Items from a dataset:
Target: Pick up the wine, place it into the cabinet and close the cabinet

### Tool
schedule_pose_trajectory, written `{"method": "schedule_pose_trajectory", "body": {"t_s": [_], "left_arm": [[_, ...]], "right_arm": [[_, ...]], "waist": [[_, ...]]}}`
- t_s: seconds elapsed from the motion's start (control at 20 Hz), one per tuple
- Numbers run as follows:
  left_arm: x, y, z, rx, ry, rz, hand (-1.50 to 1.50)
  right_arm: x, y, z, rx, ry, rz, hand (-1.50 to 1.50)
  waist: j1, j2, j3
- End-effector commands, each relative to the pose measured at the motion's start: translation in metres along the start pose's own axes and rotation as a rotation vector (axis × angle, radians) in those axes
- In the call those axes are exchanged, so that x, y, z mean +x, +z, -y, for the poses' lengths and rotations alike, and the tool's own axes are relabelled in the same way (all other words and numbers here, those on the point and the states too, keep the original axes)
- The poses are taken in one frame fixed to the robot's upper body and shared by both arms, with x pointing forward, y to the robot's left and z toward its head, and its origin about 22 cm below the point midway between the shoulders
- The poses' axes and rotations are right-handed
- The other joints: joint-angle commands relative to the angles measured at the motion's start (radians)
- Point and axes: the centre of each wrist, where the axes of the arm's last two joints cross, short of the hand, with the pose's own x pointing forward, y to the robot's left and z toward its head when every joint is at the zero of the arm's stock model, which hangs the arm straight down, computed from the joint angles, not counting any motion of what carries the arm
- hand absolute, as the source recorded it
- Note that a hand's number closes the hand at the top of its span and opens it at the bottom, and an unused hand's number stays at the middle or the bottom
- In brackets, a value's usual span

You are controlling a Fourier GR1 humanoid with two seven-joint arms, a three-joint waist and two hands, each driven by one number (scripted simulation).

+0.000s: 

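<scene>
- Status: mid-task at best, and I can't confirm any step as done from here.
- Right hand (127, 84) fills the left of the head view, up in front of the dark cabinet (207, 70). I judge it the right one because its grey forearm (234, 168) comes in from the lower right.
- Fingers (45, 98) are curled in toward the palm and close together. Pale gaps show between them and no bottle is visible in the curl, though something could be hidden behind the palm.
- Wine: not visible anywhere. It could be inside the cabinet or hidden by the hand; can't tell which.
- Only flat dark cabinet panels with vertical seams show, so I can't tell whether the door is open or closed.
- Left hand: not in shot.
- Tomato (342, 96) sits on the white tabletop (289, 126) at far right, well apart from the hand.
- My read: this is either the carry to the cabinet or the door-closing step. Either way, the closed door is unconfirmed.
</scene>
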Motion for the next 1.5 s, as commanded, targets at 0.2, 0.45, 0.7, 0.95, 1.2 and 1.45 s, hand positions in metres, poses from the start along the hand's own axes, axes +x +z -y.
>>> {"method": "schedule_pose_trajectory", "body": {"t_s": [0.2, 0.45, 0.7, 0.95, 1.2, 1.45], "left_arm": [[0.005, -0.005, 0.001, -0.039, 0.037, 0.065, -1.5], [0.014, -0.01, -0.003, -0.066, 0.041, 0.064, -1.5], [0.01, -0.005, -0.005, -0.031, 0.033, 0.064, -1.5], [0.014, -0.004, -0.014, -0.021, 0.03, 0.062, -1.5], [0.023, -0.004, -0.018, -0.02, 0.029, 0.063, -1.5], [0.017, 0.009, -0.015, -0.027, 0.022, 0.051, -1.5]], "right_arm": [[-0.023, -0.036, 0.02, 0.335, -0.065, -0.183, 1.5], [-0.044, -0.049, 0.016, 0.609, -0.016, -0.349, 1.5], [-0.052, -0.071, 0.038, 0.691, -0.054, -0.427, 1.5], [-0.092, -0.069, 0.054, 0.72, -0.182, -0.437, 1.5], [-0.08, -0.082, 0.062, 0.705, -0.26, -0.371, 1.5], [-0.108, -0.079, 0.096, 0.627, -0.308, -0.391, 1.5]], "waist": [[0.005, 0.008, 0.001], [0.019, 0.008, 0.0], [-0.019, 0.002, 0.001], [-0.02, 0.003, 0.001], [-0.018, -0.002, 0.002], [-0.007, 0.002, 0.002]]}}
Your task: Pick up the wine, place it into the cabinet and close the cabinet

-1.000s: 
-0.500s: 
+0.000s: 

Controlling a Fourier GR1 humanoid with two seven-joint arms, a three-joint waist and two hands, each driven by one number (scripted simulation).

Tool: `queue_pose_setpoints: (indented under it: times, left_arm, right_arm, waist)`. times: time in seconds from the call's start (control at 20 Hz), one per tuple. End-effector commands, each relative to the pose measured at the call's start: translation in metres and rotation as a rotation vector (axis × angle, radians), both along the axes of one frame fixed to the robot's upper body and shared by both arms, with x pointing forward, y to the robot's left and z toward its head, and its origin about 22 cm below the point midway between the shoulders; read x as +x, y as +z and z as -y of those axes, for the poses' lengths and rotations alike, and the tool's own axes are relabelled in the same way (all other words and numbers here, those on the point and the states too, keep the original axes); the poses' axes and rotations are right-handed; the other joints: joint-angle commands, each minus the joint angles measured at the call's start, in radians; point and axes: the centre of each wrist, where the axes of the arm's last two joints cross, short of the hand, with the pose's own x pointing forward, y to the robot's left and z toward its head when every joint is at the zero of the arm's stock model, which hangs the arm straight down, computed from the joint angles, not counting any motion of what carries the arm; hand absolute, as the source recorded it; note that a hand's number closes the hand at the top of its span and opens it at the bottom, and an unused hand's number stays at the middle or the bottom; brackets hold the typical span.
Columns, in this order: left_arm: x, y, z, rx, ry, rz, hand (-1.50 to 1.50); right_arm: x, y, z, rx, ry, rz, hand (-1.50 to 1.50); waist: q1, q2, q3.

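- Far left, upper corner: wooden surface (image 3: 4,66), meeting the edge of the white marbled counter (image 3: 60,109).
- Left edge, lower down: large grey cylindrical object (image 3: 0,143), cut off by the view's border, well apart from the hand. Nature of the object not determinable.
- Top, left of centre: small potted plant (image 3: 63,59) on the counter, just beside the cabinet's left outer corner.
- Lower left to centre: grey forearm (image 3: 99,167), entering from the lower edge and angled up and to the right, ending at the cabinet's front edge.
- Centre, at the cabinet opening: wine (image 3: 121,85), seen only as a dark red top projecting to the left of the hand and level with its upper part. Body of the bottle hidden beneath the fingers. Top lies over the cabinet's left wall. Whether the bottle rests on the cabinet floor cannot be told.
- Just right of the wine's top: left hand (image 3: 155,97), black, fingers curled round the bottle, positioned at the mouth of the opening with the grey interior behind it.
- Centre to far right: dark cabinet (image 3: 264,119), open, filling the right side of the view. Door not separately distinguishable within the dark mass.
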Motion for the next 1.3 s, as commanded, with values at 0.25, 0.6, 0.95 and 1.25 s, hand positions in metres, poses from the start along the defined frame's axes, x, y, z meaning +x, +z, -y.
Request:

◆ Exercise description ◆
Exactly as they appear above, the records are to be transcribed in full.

◆ Answer to the exercise ◆
Target: Pick up the wine, place it into the cabinet and close the cabinet

### Tool
schedule_pose_trajectory, written `{"method": "schedule_pose_trajectory", "body": {"t_s": [_], "left_arm": [[_, ...]], "right_arm": [[_, ...]], "waist": [[_, ...]]}}`
- t_s: seconds elapsed from the motion's start (control at 20 Hz), one per tuple
- Numbers run as follows:
  left_arm: x, y, z, rx, ry, rz, hand (-1.50 to 1.50)
  right_arm: x, y, z, rx, ry, rz, hand (-1.50 to 1.50)
  waist: j1, j2, j3
- End-effector commands, each relative to the pose measured at the motion's start: translation in metres along the start pose's own axes and rotation as a rotation vector (axis × angle, radians) in those axes
- In the call those axes are exchanged, so that x, y, z mean +x, +z, -y, for the poses' lengths and rotations alike, and the tool's own axes are relabelled in the same way (all other words and numbers here, those on the point and the states too, keep the original axes)
- The poses are taken in one frame fixed to the robot's upper body and shared by both arms, with x pointing forward, y to the robot's left and z toward its head, and its origin about 22 cm below the point midway between the shoulders
- The poses' axes and rotations are right-handed
- The other joints: joint-angle commands relative to the angles measured at the motion's start (radians)
- Point and axes: the centre of each wrist, where the axes of the arm's last two joints cross, short of the hand, with the pose's own x pointing forward, y to the robot's left and z toward its head when every joint is at the zero of the arm's stock model, which hangs the arm straight down, computed from the joint angles, not counting any motion of what carries the arm
- hand absolute, as the source recorded it
- Note that a hand's number closes the hand at the top of its span and opens it at the bottom, and an unused hand's number stays at the middle or the bottom
- In brackets, a value's usual span

You are controlling a Fourier GR1 humanoid with two seven-joint arms, a three-joint waist and two hands, each driven by one number (scripted simulation).

+0.000s: 

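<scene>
- Status: mid-task at best, and I can't confirm any step as done from here.
- Right hand (127, 84) fills the left of the head view, up in front of the dark cabinet (207, 70). I judge it the right one because its grey forearm (234, 168) comes in from the lower right.
- Fingers (45, 98) are curled in toward the palm and close together. Pale gaps show between them and no bottle is visible in the curl, though something could be hidden behind the palm.
- Wine: not visible anywhere. It could be inside the cabinet or hidden by the hand; can't tell which.
- Only flat dark cabinet panels with vertical seams show, so I can't tell whether the door is open or closed.
- Left hand: not in shot.
- Tomato (342, 96) sits on the white tabletop (289, 126) at far right, well apart from the hand.
- My read: this is either the carry to the cabinet or the door-closing step. Either way, the closed door is unconfirmed.
</scene>
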Motion for the next 1.5 s, as commanded, targets at 0.2, 0.45, 0.7, 0.95, 1.2 and 1.45 s, hand positions in metres, poses from the start along the hand's own axes, axes +x +z -y.
>>> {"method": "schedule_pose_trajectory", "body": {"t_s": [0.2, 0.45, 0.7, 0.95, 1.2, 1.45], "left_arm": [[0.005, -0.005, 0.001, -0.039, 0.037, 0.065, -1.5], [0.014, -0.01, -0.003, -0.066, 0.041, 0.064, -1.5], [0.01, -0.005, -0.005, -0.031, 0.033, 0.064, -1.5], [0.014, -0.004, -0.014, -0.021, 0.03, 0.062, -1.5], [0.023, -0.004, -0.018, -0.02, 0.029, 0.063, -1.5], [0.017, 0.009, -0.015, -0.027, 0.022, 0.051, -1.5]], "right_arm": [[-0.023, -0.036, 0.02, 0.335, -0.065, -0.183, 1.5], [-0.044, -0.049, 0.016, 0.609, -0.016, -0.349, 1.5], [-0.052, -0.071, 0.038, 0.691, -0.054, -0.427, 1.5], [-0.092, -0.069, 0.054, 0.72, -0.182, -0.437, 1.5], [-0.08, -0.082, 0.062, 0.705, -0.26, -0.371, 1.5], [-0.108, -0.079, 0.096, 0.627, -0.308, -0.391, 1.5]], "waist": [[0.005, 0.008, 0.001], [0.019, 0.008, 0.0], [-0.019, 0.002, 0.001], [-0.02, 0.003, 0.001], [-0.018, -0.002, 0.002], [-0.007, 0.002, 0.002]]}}
Your task: Pick up the wine, place it into the cabinet and close the cabinet

-1.000s: 
-0.500s: 
+0.000s: 

Controlling a Fourier GR1 humanoid with two seven-joint arms, a three-joint waist and two hands, each driven by one number (scripted simulation).

Tool: `queue_pose_setpoints: (indented under it: times, left_arm, right_arm, waist)`. times: time in seconds from the call's start (control at 20 Hz), one per tuple. End-effector commands, each relative to the pose measured at the call's start: translation in metres and rotation as a rotation vector (axis × angle, radians), both along the axes of one frame fixed to the robot's upper body and shared by both arms, with x pointing forward, y to the robot's left and z toward its head, and its origin about 22 cm below the point midway between the shoulders; read x as +x, y as +z and z as -y of those axes, for the poses' lengths and rotations alike, and the tool's own axes are relabelled in the same way (all other words and numbers here, those on the point and the states too, keep the original axes); the poses' axes and rotations are right-handed; the other joints: joint-angle commands, each minus the joint angles measured at the call's start, in radians; point and axes: the centre of each wrist, where the axes of the arm's last two joints cross, short of the hand, with the pose's own x pointing forward, y to the robot's left and z toward its head when every joint is at the zero of the arm's stock model, which hangs the arm straight down, computed from the joint angles, not counting any motion of what carries the arm; hand absolute, as the source recorded it; note that a hand's number closes the hand at the top of its span and opens it at the bottom, and an unused hand's number stays at the middle or the bottom; brackets hold the typical span.
Columns, in this order: left_arm: x, y, z, rx, ry, rz, hand (-1.50 to 1.50); right_arm: x, y, z, rx, ry, rz, hand (-1.50 to 1.50); waist: q1, q2, q3.

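- Far left, upper corner: wooden surface (image 3: 4,66), meeting the edge of the white marbled counter (image 3: 60,109).
- Left edge, lower down: large grey cylindrical object (image 3: 0,143), cut off by the view's border, well apart from the hand. Nature of the object not determinable.
- Top, left of centre: small potted plant (image 3: 63,59) on the counter, just beside the cabinet's left outer corner.
- Lower left to centre: grey forearm (image 3: 99,167), entering from the lower edge and angled up and to the right, ending at the cabinet's front edge.
- Centre, at the cabinet opening: wine (image 3: 121,85), seen only as a dark red top projecting to the left of the hand and level with its upper part. Body of the bottle hidden beneath the fingers. Top lies over the cabinet's left wall. Whether the bottle rests on the cabinet floor cannot be told.
- Just right of the wine's top: left hand (image 3: 155,97), black, fingers curled round the bottle, positioned at the mouth of the opening with the grey interior behind it.
- Centre to far right: dark cabinet (image 3: 264,119), open, filling the right side of the view. Door not separately distinguishable within the dark mass.
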Motion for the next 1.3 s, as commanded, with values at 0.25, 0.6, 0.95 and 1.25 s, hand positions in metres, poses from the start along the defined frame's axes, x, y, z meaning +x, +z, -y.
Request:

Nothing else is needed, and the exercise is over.